Natürlich gibt es grosse Unterschiede innerhalb von China. Das sogenannte Shanzhai-Prinzip, das diesem Selbstverständnis des Kopierens zugrunde liegt, kennt zwei Ausprägungen. Es gibt die Billigkopien, die für den schlechten Ruf von «Made in China» verantwortlich sind. Das ist auch vielen Chinesen etwas peinlich. Sie haben selbst die Nase voll von dem billigen China-Schrott und haben deshalb keinerlei Vertrauen in chinesische Produkte oder Marken. Spannender finde ich Shanzhai, wenn es darum geht, etwas Bestehendes genau zu studieren und weiterzuentwickeln, zu verbessern. Das ist zum Beispiel bei den Mobiltelefonen geschehen. In Shenzen, der Sonderwirtschaftszone wo vor allem die Elektronikunternehmen tätig sind, wurden früher ganz einfache Kopien von Nokia und Co. hergestellt. Dann haben die Firmen damit angefangen, eigene, modifizierte Modelle zu kreieren.

Mit Erfolg?

Durchaus. Besonders erfolgreich war ein Handy für Moslems, das anzeigt, wo Osten liegt und wann man beten muss. So etwas gab es vorher nicht. Die Chinesen haben erkannt, dass das ein Marktrenner sein könnte. Irgendwann begann ein Unternehmen, einzelne, standardisierte Bestandteile für Mobiltelefone zu verkaufen. So konnte sich eine ganze Industrie bilden, die mit Basiskomponenten das Produkt Mobiltelefon rasant weiterentwickeln kann. Heute werden in China etwa 600 Millionen Mobiltelefone pro Jahr produziert. Lauter günstige No-Name-Telefone, die vor allem in Entwicklungsländern wahnsinnig wichtig sind. Diese Form des Shanzai ist ein Geben und Nehmen und deshalb sehr nahe am Open-Source-Gedanken.
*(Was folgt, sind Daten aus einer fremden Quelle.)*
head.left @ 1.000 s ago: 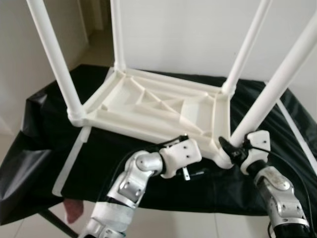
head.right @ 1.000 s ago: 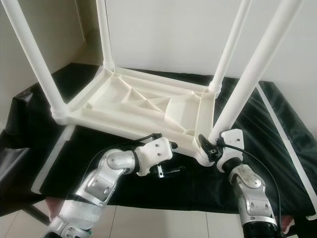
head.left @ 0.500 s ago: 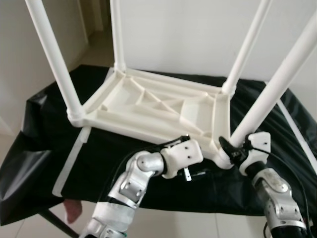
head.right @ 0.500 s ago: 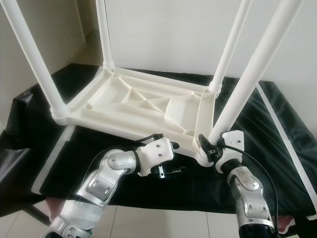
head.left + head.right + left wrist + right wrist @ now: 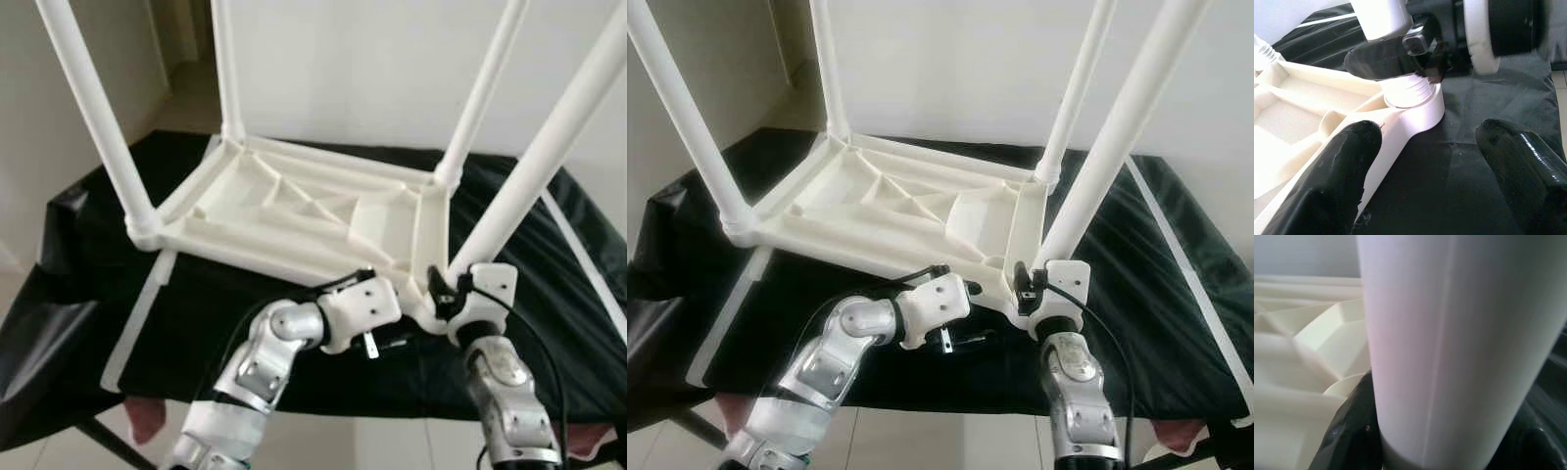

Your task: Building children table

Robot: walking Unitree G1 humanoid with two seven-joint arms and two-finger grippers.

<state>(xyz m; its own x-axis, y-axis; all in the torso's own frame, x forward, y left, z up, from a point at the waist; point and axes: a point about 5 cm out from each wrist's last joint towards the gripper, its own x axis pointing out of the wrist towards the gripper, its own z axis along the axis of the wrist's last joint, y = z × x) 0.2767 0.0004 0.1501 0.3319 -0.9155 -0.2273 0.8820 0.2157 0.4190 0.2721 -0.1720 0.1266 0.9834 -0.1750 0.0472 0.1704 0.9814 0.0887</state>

«Der Staat investiert viel Geld in die Startup-Förderung.»

Wollen junge Leute in China heute Entrepreneur werden und eigene Startups gründen?
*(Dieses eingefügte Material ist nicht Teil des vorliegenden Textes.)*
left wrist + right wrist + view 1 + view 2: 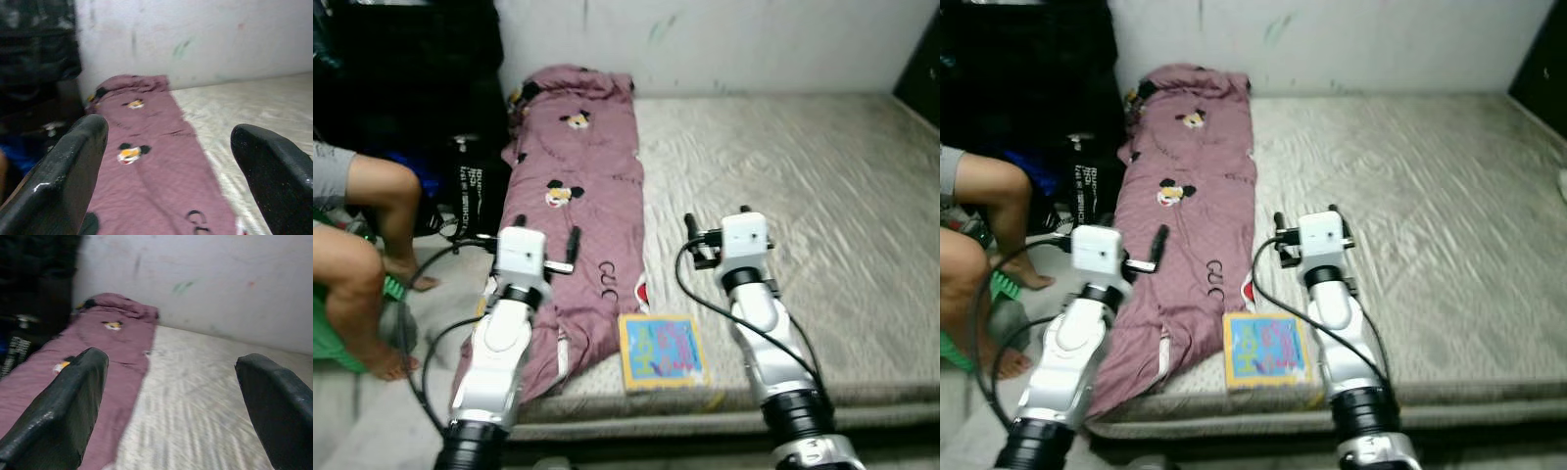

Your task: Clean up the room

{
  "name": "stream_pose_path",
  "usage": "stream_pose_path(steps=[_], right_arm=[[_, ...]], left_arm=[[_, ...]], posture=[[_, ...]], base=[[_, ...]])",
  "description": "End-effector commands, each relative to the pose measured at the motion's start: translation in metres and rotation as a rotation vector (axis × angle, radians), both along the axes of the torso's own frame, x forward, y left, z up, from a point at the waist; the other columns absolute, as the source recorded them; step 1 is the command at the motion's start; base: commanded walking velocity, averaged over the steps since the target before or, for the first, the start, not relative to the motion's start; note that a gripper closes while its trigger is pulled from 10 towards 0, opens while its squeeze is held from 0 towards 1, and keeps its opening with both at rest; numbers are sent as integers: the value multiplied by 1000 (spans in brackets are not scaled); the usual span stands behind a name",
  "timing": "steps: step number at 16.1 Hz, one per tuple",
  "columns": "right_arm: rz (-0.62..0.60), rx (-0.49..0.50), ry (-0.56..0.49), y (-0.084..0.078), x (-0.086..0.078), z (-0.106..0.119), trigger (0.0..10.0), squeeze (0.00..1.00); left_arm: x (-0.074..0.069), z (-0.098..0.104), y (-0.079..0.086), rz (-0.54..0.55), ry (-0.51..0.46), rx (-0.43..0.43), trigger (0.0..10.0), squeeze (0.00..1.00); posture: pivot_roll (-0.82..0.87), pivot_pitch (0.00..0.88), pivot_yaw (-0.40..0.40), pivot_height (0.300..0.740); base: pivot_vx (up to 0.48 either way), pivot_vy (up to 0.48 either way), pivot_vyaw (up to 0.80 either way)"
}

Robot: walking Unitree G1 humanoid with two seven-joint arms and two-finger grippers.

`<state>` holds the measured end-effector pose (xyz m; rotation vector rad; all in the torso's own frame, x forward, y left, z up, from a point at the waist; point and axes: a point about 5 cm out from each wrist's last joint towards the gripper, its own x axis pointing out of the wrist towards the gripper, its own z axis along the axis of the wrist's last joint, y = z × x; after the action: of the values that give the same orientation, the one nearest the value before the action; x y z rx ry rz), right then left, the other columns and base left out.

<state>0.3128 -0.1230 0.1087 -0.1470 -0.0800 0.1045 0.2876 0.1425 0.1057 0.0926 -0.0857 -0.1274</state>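
A mauve blanket (576, 186) printed with cartoon mice lies lengthwise along the left side of a low mattress (803, 196). A colourful square book (663, 352) rests at the mattress's front edge, just right of the blanket's near end. My left gripper (546, 233) hovers open over the blanket's near part, with nothing between its fingers (63, 171). Over the bare grey sheet just right of the blanket, my right gripper (717, 217) is also open and holds nothing; its fingers (63, 401) point toward the far wall.
A person sits on the floor at the left, bare legs (362, 274) close to my left arm. A black bag (470, 186) and dark furniture (411, 69) stand by the blanket's left edge. A white wall (724, 39) backs the mattress.
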Motion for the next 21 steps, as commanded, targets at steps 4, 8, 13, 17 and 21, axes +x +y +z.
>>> stream_pose_path(steps=[4,8,13,17,21], right_arm=[[29,-7,-16,6,3,5,10000,0],[31,-3,-22,7,3,5,10000,0],[-31,29,-46,-10,-9,6,10000,0],[-31,-2,-57,-11,-15,2,10000,0],[-22,12,-31,-10,-16,-1,10000,0]], left_arm=[[2,0,2,17,0,9,10000,0],[2,1,2,18,-15,28,10000,0],[-12,-7,29,106,20,32,10000,0],[-20,-15,43,156,68,-1,10000,0],[-21,-15,33,96,71,18,10000,0]], posture=[[88,0,-12,740],[89,0,-12,740],[85,0,-7,740],[89,0,-4,740],[89,0,-8,740]], base=[[0,0,0],[0,0,0],[0,0,0],[0,0,0],[0,0,0]])
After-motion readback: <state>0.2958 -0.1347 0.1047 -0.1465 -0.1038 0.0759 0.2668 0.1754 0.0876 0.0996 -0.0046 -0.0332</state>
Es gibt Hochschulen, die ihre Studenten explizit zu Unternehmern ausbilden und beim Gründen von Startup-Unternehmen aktiv mithelfen. Die Nachfrage nach solchen Ausbildungen ist explodiert. Das ist inzwischen auch bei ausländischen Spitzenunis und Unternehmen angekommen. Das MIT aus Boston etwa, unterhält sehr gute Beziehungen zu einem Startup-Labor an unserer Universität. 

Ist diese Dynamik neu?

In den Zentren wie Shanghai und Beijing gibt es solche Innovations-Spaces vielleicht seit fünf Jahren. Inzwischen sind es landesweit vielleicht einige Hundert oder Tausend. Bereits hat auch die Regierung die Entwicklung registriert und die Chance erkannt. Der Staat investiert viel Geld in die Startup-Förderung.

Gibt es Branchen, die besonders florieren?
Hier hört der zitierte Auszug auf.